PROBLEM: The data below holds a line containing "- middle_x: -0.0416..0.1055" and a line containing "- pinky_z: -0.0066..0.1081"; please quote exactly those two lines and every line between them, and nothing else.

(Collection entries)

####

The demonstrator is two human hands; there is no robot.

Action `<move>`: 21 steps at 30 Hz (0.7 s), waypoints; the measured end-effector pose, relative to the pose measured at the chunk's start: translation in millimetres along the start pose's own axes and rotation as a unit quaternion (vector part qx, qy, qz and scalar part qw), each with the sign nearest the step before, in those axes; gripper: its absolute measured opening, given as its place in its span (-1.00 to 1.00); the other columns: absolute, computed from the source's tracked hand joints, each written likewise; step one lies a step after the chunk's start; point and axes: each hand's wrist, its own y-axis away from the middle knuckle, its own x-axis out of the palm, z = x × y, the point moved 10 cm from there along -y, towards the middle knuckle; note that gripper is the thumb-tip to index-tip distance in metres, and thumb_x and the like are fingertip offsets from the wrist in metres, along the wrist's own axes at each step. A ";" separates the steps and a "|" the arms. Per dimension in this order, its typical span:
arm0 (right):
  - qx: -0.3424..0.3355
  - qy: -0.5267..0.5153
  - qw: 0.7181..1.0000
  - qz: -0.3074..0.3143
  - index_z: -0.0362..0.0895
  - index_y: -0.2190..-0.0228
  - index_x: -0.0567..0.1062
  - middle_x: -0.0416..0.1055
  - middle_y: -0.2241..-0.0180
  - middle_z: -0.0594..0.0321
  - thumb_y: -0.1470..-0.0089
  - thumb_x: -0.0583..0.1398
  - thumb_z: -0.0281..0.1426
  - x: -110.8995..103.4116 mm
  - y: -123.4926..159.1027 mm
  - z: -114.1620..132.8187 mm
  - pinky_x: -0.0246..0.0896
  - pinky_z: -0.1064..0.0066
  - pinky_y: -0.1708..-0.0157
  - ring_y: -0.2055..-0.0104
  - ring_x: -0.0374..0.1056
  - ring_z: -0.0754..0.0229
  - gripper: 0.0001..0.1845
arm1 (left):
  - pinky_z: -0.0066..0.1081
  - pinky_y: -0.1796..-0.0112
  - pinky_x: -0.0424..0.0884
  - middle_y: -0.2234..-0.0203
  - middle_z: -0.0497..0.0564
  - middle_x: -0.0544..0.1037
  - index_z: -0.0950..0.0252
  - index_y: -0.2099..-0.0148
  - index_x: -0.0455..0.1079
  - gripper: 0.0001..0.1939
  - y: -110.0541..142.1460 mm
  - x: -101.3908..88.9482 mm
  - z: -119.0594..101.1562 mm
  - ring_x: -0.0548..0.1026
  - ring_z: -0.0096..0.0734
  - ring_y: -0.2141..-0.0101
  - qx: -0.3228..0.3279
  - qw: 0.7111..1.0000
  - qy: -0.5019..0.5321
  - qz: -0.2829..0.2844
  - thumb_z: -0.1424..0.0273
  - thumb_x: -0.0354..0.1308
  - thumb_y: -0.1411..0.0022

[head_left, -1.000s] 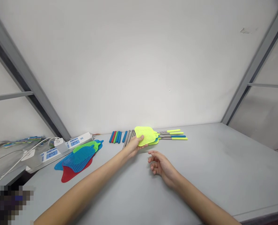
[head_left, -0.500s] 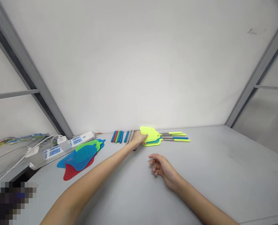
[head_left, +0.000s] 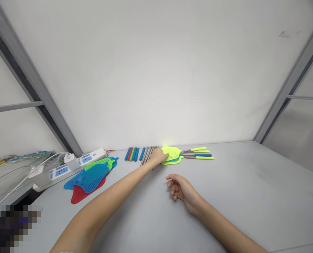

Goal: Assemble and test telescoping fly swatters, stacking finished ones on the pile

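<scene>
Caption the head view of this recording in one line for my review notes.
Left hand lies on yellow plastic fly swatters on a grey table; right hand sits apart, fingers loosely curled.

Bright, even light fills the scene from no source in view, and the white painted wall [head_left: 156, 70] looks pale and slightly washed out. A small patch of glare glows on the yellow-green plastic mesh swatter head [head_left: 171, 151]. Only soft, faint shadows lie on the pale grey table top [head_left: 238, 196]. The grey steel frame bars [head_left: 30, 80] lean sharply in the wide-angle distortion near the edges, and a coarse pixelated block [head_left: 8, 228] blurs the lower left corner
</scene>
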 end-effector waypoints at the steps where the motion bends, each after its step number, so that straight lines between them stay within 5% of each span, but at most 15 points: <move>1: 0.000 0.000 1.000 0.001 -0.15 0.38 0.36 0.25 0.50 0.28 0.11 0.05 -0.26 0.1 0.1 0.1 0.02 0.54 0.67 0.63 0.15 0.40 -0.74 | -0.25 0.25 0.32 0.16 0.08 0.32 0.34 0.06 0.21 -0.69 1.0 -1.2 -0.6 0.35 -0.36 0.22 0.000 1.000 -0.011 -0.008 0.34 -0.03 -0.15; 13: 0.006 0.011 1.000 0.001 -0.15 0.38 0.35 0.25 0.51 0.30 0.10 0.04 -0.27 1.4 2.3 0.1 0.01 0.54 0.67 0.64 0.16 0.41 -0.75 | -0.24 0.22 0.30 0.18 0.09 0.34 0.36 0.09 0.23 -0.68 10.4 -15.0 -1.3 0.34 -0.34 0.20 0.052 0.996 -0.038 -0.056 0.30 -0.06 -0.15; 21: 0.002 -0.005 1.000 0.008 -0.17 0.38 0.34 0.25 0.52 0.29 0.09 0.03 -0.34 0.3 -0.2 -1.7 0.03 0.53 0.67 0.65 0.17 0.41 -0.79 | -0.36 0.21 0.23 0.33 0.07 0.36 0.31 0.19 0.30 -0.58 67.7 -36.8 17.5 0.33 -0.31 0.25 0.143 0.989 -0.010 -0.041 0.13 -0.17 -0.12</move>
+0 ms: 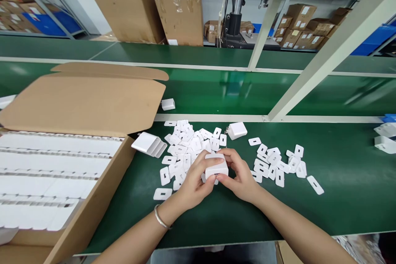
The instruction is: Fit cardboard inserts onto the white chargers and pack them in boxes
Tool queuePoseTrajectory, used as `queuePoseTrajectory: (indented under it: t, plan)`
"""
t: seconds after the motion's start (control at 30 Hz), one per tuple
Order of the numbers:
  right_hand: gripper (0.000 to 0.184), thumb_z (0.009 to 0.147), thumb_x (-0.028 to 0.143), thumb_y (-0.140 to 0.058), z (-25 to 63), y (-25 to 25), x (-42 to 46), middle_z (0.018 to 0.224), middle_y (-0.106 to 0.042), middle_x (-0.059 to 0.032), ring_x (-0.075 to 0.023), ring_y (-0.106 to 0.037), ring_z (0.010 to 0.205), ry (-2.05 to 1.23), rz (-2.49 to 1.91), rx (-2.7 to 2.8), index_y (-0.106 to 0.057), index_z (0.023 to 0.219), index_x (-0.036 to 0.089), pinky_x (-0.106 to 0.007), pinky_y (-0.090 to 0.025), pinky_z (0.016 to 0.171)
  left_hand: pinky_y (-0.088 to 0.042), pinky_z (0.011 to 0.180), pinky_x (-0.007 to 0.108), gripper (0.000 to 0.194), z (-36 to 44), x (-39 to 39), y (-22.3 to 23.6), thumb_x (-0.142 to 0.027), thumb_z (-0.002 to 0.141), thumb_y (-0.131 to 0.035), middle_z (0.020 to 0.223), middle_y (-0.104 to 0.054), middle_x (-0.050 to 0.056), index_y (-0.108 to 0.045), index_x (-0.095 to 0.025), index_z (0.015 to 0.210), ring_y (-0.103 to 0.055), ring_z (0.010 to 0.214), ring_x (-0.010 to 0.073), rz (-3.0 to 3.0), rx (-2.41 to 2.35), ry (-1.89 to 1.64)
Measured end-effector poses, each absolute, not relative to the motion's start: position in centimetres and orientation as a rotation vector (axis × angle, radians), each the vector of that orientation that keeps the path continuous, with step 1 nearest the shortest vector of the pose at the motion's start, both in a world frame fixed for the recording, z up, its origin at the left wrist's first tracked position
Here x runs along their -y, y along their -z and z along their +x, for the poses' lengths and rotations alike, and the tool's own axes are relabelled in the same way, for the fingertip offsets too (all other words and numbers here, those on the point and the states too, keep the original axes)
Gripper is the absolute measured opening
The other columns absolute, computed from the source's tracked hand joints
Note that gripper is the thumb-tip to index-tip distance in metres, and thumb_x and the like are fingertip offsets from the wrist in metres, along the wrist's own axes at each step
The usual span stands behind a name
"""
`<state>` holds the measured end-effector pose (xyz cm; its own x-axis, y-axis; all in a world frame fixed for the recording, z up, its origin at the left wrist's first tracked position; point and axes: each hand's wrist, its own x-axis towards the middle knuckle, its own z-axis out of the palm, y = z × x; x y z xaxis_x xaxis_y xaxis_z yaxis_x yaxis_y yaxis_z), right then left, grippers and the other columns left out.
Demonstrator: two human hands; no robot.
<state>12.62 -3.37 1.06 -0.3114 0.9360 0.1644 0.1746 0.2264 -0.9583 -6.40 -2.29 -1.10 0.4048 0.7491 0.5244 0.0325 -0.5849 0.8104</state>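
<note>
Both hands hold a white charger block (216,168) above the green bench, with a dark slot visible on its near end. My left hand (198,177) grips it from the left, fingers over the top and thumb at the lower front edge. From the right, my right hand (241,177) closes on it with fingers and thumb. Under and behind the hands lies a heap of small white slotted plates (185,138). A second, smaller group of slotted plates (274,159) is spread to the right. Behind the hands lies a charger with metal prongs (237,130).
An open cardboard box (93,210) at left contains rows of white pieces. Beside it lie stacked white casings (149,144). Another charger (168,104) rests behind the bench rail (216,118). A slanted metal post (324,45) rises at right; white parts (385,136) sit at the far right.
</note>
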Motion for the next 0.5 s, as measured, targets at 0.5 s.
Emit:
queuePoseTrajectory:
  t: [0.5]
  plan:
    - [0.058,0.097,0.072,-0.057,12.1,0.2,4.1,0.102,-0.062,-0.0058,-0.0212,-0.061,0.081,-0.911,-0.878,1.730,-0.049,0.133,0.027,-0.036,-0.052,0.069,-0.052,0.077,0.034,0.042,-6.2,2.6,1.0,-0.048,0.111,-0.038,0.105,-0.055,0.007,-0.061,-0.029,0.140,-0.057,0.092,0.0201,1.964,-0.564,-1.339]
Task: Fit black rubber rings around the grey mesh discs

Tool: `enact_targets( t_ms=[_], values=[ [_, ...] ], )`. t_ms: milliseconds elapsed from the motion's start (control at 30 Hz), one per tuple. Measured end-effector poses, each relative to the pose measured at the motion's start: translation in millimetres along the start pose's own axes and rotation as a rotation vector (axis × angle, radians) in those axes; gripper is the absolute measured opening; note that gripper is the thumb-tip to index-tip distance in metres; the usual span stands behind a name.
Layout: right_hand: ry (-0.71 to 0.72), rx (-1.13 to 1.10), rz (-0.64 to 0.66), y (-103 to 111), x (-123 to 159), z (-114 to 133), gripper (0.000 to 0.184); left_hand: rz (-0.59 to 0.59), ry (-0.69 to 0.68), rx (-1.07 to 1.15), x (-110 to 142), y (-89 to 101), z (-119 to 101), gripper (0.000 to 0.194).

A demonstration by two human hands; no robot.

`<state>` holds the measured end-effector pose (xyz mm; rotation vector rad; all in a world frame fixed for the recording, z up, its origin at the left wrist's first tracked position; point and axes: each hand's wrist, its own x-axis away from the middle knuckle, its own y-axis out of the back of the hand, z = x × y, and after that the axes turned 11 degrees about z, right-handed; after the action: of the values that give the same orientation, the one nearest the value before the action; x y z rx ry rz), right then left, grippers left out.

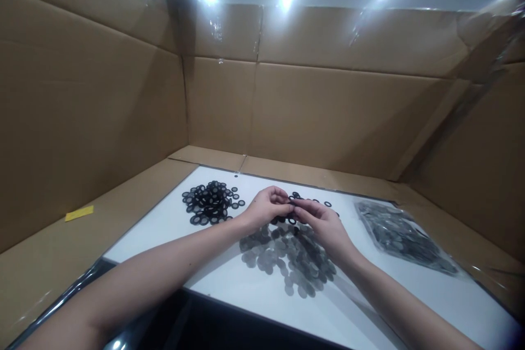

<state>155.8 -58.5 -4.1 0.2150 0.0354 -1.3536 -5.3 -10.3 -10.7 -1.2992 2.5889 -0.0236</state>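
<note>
My left hand [266,209] and my right hand [322,225] meet above a white board [159,229], their fingertips pinching a small black rubber ring [292,202]. To the left of my left hand lies a heap of similar black rings [209,202]. More black rings [311,202] are scattered just beyond my right hand. Below both hands spreads a layer of grey metal washers [291,257], partly hidden by my hands. A clear plastic bag of grey washers [404,238] lies to the right of my right hand.
Tall cardboard walls [94,98] rise on the left, back and right around the white board. A yellow paper strip [79,213] lies on the cardboard floor left of the board. A dark surface shows below the board's near edge.
</note>
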Motion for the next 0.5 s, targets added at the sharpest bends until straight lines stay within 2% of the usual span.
enact_targets(
  t_ms=[133,367,500],
  values=[
    [0.011,0.006,-0.021,1,0,-1,0.038,0.022,0.009,0.010,-1,1.7,2,0.037],
    [0.063,0.024,-0.011,2,3,7,0.034,0.055,0.065,0.209,0,-2.7,-4,0.036],
    [0.052,0.017,-0.006,1,3,9,0.034,0.074,0.087,0.233,1,-3.4,-9,0.034]
  ],
)
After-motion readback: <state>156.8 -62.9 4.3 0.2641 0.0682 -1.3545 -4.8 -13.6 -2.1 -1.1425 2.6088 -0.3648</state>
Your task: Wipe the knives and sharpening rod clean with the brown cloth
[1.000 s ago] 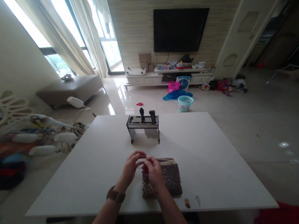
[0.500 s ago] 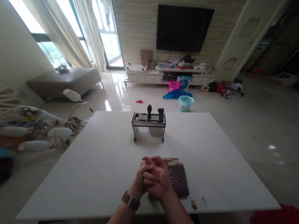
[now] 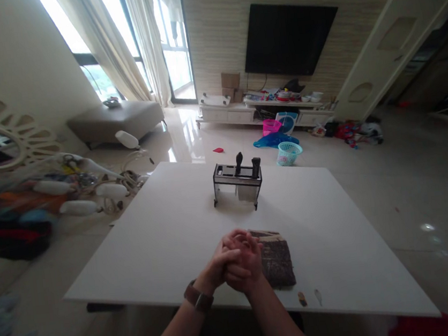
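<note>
My left hand (image 3: 221, 260), with a brown-strapped watch on its wrist, is clasped against my right hand (image 3: 245, 267). Their fingers are bent and interlaced, and no object shows between them. Both hands are above the near part of the white table. Just right of them, partly covered by my right hand, lies a folded dark brown cloth (image 3: 277, 261) with a lighter patterned far edge. Beyond my hands stands a knife holder (image 3: 235, 180) with two black handles rising from its slots. A small yellow-and-dark item (image 3: 302, 299) and a small pale item (image 3: 318, 296) lie by the near edge.
The white table (image 3: 154, 235) has its near edge just below my hands. Past its far side, a light blue basket (image 3: 288, 153) sits on the floor. To the left is a chandelier-like lamp (image 3: 111, 190) among clutter. Red fabric (image 3: 428, 326) shows at bottom right.
My hands have come together from a loose, fingertip-close pose into an interlaced clasp. The view has shifted slightly, while the knife holder, cloth and small items stay in place on the table.
</note>
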The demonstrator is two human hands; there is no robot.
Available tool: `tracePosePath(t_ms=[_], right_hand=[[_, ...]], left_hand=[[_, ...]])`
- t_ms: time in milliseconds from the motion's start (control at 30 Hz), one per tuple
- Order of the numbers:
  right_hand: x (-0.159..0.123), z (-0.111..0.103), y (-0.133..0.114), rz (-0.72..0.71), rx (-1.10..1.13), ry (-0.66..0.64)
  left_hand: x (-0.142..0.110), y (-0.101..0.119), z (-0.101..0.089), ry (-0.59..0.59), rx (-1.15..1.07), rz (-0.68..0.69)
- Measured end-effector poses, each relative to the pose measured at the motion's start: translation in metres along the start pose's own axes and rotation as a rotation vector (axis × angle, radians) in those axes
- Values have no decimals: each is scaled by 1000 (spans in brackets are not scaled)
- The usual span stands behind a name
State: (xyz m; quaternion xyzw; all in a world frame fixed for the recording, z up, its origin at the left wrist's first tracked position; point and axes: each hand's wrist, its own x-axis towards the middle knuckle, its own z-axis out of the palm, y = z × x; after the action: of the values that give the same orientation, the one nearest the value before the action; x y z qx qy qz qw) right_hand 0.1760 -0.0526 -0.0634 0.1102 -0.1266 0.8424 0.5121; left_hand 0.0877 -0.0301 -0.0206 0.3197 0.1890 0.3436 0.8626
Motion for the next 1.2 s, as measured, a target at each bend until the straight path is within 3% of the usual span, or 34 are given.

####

WORKED SOLUTION:
  - middle_x: -0.0416..0.1055
  - middle_y: -0.2241..-0.0180
  - middle_z: -0.0594..0.0321
  - thumb_y: -0.1470..-0.0089
  - thumb_x: -0.0583..0.1398
  - thumb_z: -0.0281..0.1426
  - x: -110.8995..103.4116 mm
  - y: -123.4926..159.1027 mm
  - z: -114.1620..132.8187 mm
  - pinky_x: -0.0246..0.0896
  - pinky_z: -0.1064..0.0066
  - pinky_y: -0.1708..-0.0157
  - ring_y: -0.2055..-0.0104
  - ring_x: -0.0374..0.1056
  - ring_z: -0.0754..0.0229
  - gripper: 0.0001..0.1845
arm1 (left):
  - pinky_z: -0.0066..0.1081

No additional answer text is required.